Scrolling through the newsfeed on my Facebook page recently brought me to an article about the actress Sofía Vergara’s long legal battle with her former fiancé, Nick Loeb, over the disposition of their frozen embryos.
They had apparently planned to have children – and gone through the beginning stages of the process to do so – but then broke up before any of the embryos were brought to term. At issue in the multiple lawsuits across multiple states was the fiancé’s desire to keep the frozen embryos and bring them to term without Vergara’s consent. Vergara opposed these requests and sought court intervention to stop his unilateral actions.
Like so many of the issues we deal with in divorce, what is supposed to be an exciting and happy time for a couple can quickly turn into an expensive and protracted dispute if the relationship sours. Compounding the issue here is that technology develops at a much faster pace than our laws do, despite many of our legislators’ best efforts. As a result, if you are considering expanding your family using assisted reproductive technology, you may want to consult with a lawyer as part of the process.
Most fertility clinics have expansive paperwork that each hopeful parent must complete as part of any assisted reproductive technology process. Included in the many decisions the hopeful parents must make are what should happen to any fertilized embryos following the process. Will the extras be stored? Disposed of? And what should happen to them if one party wants to dispose of them but the other party does not? What about if one party were to pass away? Can the other party keep them and use them as he or she sees fit?
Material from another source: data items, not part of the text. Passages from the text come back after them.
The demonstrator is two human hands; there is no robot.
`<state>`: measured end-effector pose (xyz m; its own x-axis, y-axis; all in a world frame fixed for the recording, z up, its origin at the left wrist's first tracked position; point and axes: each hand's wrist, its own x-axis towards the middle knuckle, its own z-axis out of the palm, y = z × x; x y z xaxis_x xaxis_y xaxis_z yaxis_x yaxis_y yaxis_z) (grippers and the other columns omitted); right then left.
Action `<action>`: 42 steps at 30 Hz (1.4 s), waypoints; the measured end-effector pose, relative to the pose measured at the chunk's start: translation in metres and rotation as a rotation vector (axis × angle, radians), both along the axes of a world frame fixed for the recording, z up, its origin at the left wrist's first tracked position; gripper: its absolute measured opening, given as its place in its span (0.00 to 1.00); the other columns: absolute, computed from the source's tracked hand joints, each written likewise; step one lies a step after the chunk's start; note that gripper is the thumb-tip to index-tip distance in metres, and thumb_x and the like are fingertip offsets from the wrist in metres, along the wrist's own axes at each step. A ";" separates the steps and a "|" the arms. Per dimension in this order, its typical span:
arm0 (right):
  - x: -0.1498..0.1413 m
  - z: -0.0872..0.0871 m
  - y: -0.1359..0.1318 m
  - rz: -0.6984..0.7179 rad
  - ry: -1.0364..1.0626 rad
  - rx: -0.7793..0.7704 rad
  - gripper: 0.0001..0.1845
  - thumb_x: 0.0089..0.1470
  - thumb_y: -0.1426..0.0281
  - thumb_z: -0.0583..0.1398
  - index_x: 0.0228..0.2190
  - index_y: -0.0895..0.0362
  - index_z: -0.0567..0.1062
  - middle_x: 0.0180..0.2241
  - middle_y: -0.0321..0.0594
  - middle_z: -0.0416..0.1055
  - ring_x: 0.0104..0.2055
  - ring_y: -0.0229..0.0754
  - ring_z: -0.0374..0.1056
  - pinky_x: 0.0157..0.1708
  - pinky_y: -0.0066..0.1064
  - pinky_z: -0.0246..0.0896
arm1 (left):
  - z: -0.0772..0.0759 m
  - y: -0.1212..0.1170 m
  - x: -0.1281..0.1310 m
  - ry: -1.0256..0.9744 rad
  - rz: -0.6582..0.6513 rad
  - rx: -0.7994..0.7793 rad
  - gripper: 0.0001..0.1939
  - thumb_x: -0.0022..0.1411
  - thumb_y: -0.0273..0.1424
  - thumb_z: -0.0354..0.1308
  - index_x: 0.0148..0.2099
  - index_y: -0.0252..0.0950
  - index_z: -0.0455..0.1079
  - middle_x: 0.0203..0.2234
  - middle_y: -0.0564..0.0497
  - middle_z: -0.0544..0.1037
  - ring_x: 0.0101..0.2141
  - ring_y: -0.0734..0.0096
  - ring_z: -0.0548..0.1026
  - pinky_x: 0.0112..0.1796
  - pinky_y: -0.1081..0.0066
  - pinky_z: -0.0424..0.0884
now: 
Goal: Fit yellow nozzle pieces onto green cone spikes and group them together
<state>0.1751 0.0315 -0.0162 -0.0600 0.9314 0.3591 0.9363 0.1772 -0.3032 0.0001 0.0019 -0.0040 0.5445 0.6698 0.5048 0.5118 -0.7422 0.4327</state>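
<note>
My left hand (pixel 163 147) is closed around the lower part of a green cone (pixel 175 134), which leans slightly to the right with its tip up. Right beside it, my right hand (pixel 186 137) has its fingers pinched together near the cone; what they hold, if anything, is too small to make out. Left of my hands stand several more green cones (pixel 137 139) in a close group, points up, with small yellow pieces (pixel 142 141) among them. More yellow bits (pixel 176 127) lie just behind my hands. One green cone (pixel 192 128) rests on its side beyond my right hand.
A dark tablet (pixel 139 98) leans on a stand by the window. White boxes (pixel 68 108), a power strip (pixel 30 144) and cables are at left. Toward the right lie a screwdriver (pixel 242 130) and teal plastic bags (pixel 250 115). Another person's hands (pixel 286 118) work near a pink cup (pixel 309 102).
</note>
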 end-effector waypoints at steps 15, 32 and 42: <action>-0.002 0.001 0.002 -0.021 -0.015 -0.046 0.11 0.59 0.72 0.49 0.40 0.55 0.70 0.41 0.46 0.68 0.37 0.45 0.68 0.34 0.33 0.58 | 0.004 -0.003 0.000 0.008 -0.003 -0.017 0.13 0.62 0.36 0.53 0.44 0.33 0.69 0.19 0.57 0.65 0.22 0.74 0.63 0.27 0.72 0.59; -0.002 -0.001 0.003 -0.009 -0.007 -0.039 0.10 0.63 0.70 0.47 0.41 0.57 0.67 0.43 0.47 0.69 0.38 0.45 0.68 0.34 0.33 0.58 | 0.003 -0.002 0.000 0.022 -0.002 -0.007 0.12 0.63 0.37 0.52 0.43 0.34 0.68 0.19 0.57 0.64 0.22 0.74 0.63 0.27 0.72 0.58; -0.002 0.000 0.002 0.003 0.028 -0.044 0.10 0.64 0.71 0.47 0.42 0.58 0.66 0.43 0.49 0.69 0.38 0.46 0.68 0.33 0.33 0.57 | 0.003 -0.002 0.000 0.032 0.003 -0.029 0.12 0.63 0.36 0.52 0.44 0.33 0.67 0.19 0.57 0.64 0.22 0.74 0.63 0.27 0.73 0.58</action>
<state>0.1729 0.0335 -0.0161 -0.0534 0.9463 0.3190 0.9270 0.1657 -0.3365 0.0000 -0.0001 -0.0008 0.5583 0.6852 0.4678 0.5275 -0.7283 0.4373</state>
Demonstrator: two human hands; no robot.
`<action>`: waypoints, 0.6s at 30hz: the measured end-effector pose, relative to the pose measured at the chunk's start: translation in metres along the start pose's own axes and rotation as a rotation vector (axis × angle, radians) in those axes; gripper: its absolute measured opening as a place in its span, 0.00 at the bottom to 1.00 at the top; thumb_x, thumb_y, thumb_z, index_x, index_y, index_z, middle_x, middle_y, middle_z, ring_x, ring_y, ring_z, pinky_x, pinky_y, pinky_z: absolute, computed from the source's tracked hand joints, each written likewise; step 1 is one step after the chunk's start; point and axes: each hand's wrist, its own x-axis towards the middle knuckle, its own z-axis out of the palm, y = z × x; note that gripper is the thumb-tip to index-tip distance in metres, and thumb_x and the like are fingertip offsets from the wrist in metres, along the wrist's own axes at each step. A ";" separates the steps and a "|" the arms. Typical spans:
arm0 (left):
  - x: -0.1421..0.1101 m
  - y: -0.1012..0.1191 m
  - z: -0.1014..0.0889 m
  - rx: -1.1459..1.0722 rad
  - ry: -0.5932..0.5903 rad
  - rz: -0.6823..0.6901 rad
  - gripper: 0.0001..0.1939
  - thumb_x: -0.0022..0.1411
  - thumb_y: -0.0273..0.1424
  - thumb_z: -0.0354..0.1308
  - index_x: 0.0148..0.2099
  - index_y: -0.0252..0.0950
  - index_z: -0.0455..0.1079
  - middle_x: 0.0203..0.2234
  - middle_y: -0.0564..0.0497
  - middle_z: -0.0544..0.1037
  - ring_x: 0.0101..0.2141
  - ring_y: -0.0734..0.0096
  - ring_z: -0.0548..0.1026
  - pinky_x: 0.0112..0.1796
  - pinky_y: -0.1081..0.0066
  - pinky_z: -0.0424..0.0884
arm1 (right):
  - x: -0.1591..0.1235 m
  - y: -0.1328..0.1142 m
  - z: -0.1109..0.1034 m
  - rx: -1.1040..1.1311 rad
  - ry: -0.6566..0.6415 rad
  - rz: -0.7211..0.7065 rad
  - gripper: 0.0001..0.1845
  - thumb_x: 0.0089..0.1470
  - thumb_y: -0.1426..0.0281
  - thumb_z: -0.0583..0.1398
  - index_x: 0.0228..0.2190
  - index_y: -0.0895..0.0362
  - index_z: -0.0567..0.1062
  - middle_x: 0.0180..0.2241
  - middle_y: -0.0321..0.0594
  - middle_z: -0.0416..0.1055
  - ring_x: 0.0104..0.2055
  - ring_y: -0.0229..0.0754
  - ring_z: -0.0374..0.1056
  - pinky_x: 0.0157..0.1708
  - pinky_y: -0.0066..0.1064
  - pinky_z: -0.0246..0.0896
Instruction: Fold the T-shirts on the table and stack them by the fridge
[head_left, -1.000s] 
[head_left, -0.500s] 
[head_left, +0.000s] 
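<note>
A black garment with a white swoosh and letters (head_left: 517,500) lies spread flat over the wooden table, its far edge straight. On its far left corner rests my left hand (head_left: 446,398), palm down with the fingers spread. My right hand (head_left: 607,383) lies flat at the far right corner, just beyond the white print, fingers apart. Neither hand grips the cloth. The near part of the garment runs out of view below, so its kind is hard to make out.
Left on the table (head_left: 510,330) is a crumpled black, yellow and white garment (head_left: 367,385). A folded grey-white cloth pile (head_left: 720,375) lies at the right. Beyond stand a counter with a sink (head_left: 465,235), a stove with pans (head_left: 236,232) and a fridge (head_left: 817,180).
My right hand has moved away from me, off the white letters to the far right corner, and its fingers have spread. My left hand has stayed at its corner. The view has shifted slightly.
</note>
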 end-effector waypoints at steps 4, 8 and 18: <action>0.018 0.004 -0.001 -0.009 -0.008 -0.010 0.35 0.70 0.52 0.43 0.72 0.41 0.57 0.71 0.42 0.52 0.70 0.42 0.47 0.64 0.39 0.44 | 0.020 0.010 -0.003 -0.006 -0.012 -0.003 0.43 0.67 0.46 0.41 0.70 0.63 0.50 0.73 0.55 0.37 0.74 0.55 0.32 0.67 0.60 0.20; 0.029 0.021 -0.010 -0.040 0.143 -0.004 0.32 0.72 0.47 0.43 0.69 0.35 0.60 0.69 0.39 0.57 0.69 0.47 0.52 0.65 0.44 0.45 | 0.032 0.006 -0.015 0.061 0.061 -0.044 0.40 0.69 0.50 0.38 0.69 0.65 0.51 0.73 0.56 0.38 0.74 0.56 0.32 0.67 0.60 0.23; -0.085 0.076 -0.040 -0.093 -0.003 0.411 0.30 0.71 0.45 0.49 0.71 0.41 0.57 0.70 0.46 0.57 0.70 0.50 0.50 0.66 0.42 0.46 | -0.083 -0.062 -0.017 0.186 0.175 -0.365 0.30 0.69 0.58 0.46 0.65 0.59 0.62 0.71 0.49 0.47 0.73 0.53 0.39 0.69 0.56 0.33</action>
If the hopeful parents have elected to keep the fertilized embryos stored, and then their relationship ends, what happens to the embryos then? And can a court intervene?
What can the Courts do?
In Maryland, the court would not have jurisdiction to make a custody decision regarding frozen embryos. The court can only make custody decisions with regard to a “child” which is defined in multiple places in our Family Law statutes as an “individual under the age of 18” (with some exceptions). Frozen embryos are not children because they have not been born yet so, political/religious stances notwithstanding, a custody action is of no utility.
If the hopeful parents were married when the embryos were created, then the embryos would arguably be considered “marital property” at the time of the divorce – which is defined as property, however titled, acquired by one or both parties during the marriage. If the parties’ contract with the fertility clinic is not clear on the disposition of the embryos upon a divorce, then the court could have the power to determine ownership of the embryos under the marital property statute. Whether the court would actually do it, however, given the ethical and legal ramifications attendant to granting one parent the ability to create a life that the other parent has not consented to, remains to be seen.
How do you avoid this possible quagmire? See a lawyer and have a clear contract in place between you and your partner regarding the disposition of any fertilized embryos. It will cost time and money upfront, but could save you a boatload of both in the future.